Giorgia Meloni: presente, insieme a una nutrita rappresentanza di Fratelli d'Italia e dell'Italia intera. L'ex presidente brasiliano Jair Bolsonaro: presente, nonostante alcuni problemi burocratici con il passaporto. Il fautore della Brexit Nigel Farage: presente, a meno di ripensamenti dell'ultim'ora. Javier Milei, presidente argentino: presentissimo. Mateusz Morawiecki, ex premier polacco: presente con una delegazione dei conservatori europei dell'Ecr. Eric Zemmour, leader francese di Reconquete e volto dell'estrema destra: presente. Alice Weidel, a capo di Afd, partito tedesco di estrema destra: ringrazia ma, complice la campagna elettorale in Germania, ha inviato il co-presidente del partito Tino Chrupalla. La lista dei circa 200 invitati al Campidoglio per la cerimonia di insediamento di Donald Trump potrebbe continuare ancora a lungo. A Washington ci sono i politici che popolano la galassia della destra mondiale, accomunati, appunto, dal fatto di appartenere a quella che i media progressisti hanno già ribattezzato “l'internazionale nera”. Un'internazionale, se così vogliamo definirla, che presenta numerose sfumature: patrioti (come Meloni); conservatori, più o meno di ferro; populisti di destra (Milei); complottisti di destra, estremisti di destra, agitatori di destra e persino qualche personaggio con tendenze filo russe (i tedeschi di Afd, stando alle indiscrezioni che si dice a Berlino). Presenti anche lo spagnolo Santiago Abascal di Vox, il belga Tom Van Grieken di Vlaams Belang e il portoghese André Ventura di Chega. Punto di domanda, invece, per Viktor Orban che non dovrebbe mancare all'appuntamento.
Trump ha guardato anche oltre la galassia sovranista-populista-conservatrice, invitando i presidenti di Cina e India, Xi Jinping e Narendra Modi, che hanno però lasciato l'incombenza ai loro uomini di fiducia arrivati da Pechino e Delhi. Non solo: The Donald è andato oltre la politica, stendendo tappeti rossi agli “amici” nerd e miliardari di Elon Musk, suo sodale nella nuova amministrazione appena insediatasi in quel di Washington. La lista dei big della tecnologia include pesi massimi del calibro di Jeff Bezos (Amazon), Mark Zuckerberg (Meta), Shou Zi Chew (TikTok), Sam Altman (OpenAI), Tim Cook (Apple), Sundar Pichai (Google) e Xavier Niel (Iliad). Chi è, invece, che manca al giuramento?

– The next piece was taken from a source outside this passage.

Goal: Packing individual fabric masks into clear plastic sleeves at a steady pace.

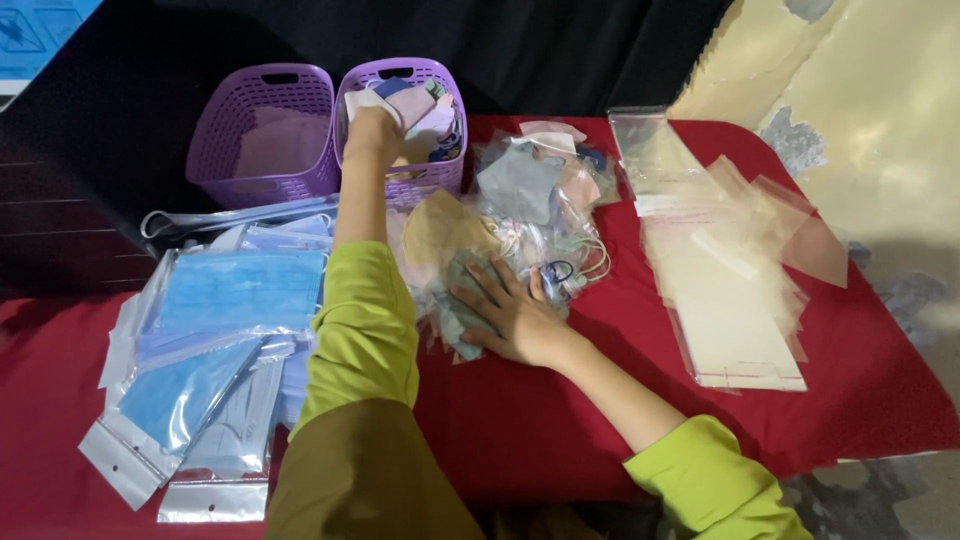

Tante persone. A cominciare dal volto dell'Unione europea, Ursula von der Leyen, per poi passare all'ex First Lady Usa, Michelle Obama, consorte di Barack Obama, e a Marine Le Pen, presidente del Rassemblement National.
Basta unire tutti i presenti sopra citati per ottenere il network sul quale, da qui ai prossimi quattro anni, farà leva Trump per realizzare la propria agenda, tanto interna quanto mondiale. C'è, infatti, un filo conduttore ideologico comune tra gli invitati: molti provengono dalla destra o, come detto, addirittura dall'estrema destra, o sono leader che The Donald ha elogiato nel recente passato. Da questo punto di vista, l'inaugurazione rivela molto in merito alla traiettoria politica della nuova amministrazione Usa, e su chi potrebbe avere un rapporto privilegiato con la Casa Bianca. In cima alla lista degli ospiti c'è Meloni, che ha visitato Mar-a-Lago all'inizio di questo mese ed è stata definita una “donna fantastica” dallo stesso tycoon, e che sembrerebbe aver instaurato un eccellente rapporto istituzionale con Musk. Smanettoni della tecnologia, miliardari hi-tech, conservatori, uomini della destra e qualche estremista in mezzo: ecco gli ingredienti di cui Trump ha bisogno per realizzare la propria agenda politica. Qualunque essa sia.